Fossils are scarce in the gray shales of the Banzet formation. The fossils that were found by Aden (1982) form low-diversity faunal assemblages. A common assemblage consists of poorly preserved productid brachiopods. The only genus identified was Desmoinesia sp. Some samples also contained the ostracode Cavellina sp. Only one outcrop section contained what is considered a normal marine assemblage. This is the Lawrence Cemetery section in Bates County, Missouri, where Aden (1982) collected the fossils of sea-cucumber scalerites and crinoid columnals, as well as productid brachiopods and ostracodes. He also recovered phosphatic fish scales from shale samples in the Neosho River Park section in Labette County, Kansas. In addition, carbonate concretions in the shale form around nuclei of brachiopod and gastropod remains.
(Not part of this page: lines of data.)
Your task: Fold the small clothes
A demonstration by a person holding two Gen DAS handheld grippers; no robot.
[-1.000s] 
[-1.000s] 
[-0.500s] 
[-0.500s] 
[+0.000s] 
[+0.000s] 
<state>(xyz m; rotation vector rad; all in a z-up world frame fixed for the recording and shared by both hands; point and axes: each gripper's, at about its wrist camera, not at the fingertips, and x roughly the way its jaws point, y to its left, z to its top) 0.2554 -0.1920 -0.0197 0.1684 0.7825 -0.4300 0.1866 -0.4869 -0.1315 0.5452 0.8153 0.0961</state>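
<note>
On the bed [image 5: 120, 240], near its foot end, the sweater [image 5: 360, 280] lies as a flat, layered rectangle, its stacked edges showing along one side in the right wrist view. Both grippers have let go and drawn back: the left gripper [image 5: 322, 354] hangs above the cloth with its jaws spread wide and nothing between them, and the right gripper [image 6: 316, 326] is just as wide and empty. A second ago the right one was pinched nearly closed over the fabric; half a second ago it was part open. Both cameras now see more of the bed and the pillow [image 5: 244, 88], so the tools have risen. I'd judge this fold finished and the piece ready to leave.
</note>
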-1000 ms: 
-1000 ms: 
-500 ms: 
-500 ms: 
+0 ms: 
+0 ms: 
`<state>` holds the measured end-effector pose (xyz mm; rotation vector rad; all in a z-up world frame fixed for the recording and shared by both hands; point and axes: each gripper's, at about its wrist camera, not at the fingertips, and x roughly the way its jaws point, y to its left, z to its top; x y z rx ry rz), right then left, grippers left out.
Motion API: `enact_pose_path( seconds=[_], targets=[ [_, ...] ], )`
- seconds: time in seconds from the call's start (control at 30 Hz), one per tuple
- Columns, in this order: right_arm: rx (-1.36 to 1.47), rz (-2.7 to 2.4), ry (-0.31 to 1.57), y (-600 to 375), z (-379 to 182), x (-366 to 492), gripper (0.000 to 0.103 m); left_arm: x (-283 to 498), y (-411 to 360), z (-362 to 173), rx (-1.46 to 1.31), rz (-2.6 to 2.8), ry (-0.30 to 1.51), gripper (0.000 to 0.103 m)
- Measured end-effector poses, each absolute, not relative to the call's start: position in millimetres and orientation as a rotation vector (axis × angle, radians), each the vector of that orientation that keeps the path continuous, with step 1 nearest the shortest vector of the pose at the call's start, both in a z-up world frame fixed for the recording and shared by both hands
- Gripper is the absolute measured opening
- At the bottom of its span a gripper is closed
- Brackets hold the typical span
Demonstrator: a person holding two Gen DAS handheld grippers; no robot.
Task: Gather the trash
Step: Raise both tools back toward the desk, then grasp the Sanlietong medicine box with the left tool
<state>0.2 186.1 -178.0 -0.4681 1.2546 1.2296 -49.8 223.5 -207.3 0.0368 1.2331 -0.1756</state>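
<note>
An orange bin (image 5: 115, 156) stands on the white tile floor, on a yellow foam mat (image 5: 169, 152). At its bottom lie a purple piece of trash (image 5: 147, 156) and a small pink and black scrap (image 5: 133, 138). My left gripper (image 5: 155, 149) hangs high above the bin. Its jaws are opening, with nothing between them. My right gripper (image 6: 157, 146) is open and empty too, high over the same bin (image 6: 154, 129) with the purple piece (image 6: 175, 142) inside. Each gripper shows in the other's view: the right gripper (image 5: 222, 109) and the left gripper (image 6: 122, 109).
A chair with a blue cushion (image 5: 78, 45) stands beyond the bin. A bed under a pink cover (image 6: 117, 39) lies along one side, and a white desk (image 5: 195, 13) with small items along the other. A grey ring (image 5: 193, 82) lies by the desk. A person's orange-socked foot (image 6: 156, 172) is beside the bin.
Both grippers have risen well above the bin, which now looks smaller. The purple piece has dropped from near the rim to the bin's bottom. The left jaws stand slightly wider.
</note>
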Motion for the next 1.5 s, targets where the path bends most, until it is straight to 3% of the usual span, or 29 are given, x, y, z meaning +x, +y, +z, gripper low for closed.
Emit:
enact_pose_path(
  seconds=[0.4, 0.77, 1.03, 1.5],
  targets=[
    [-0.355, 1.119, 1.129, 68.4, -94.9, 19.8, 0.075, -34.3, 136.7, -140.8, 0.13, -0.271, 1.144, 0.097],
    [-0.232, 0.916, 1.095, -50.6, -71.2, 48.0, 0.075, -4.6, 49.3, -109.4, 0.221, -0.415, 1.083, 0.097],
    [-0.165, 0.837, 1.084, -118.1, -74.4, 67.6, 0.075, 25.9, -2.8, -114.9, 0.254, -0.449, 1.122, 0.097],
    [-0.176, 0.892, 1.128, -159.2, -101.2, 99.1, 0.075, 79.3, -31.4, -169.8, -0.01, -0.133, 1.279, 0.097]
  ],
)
The generally low abundances and diversity of fossils in the Banzet formation along its outcrop belt indicate deposition in restricted environments that underwent rapid changes. The productid brachiopods and ostracodes found may represent an eurytropic assemblage that was able to withstand broad salinity and turbidity fluctuations (Aden, 1982).

Depositional environments

Depositional environments are interpreted by integrating data and observations gathered from surface exposures, well cores, and geophysical well logs. Any one of these sources of information alone is inadequate to either interpret depositional environments or delineate paleodepositional systems. However, outcrops and cores provide relationships that allow geophysical well-log signatures to be interpreted in terms of lithologies and sequences of lithologies. The grid of well-log data is used to delineate both the vertical and lateral distributions of rock facies through their well-log signatures.

The interpreted rock sequences record a variety of sedimentary processes which were active within the Middle Pennsylvanian epeiric seaway. These process elements delineate areas of sand deposition in narrow "shoestring" bodies that form trends spatially associated with lobate sediment thicks (fig. 28) and high sandstone concentrations (fig. 29). Most of these lobes seem to be areas where sand and mud entered the seaway as river systems reached the seaway margins. The lateral and vertical progressions of process elements are similar to those found within fluvially dominated delta systems and associated environments.

Deltaic complexes

Upward-fining sequences of sandstones and silty mudstones characterize the central portions of lobate sandstone thicks. These always have sharp basal contacts, and core samples show that at least some of these have basal shale-chip conglomerates. The lateral distribution of these sequences shows them to form northeast-southwest-trending channels, as illustrated in cross sections A-A' (fig. 3 3) and B-B' (fig. 34). Off the sandstone trends, sandstones thin abruptly and grade into interstratified siltstone and shale as illustrated in the lower portion of cross section D-D' (fig. 37). The upper portions of sandstone channels are often associated with or overlain by coal beds such as shown in fig. 40. This pattern is repeated in both the upper and lower portions of the Banzet formation over the eastern and northwestern margins of the study area.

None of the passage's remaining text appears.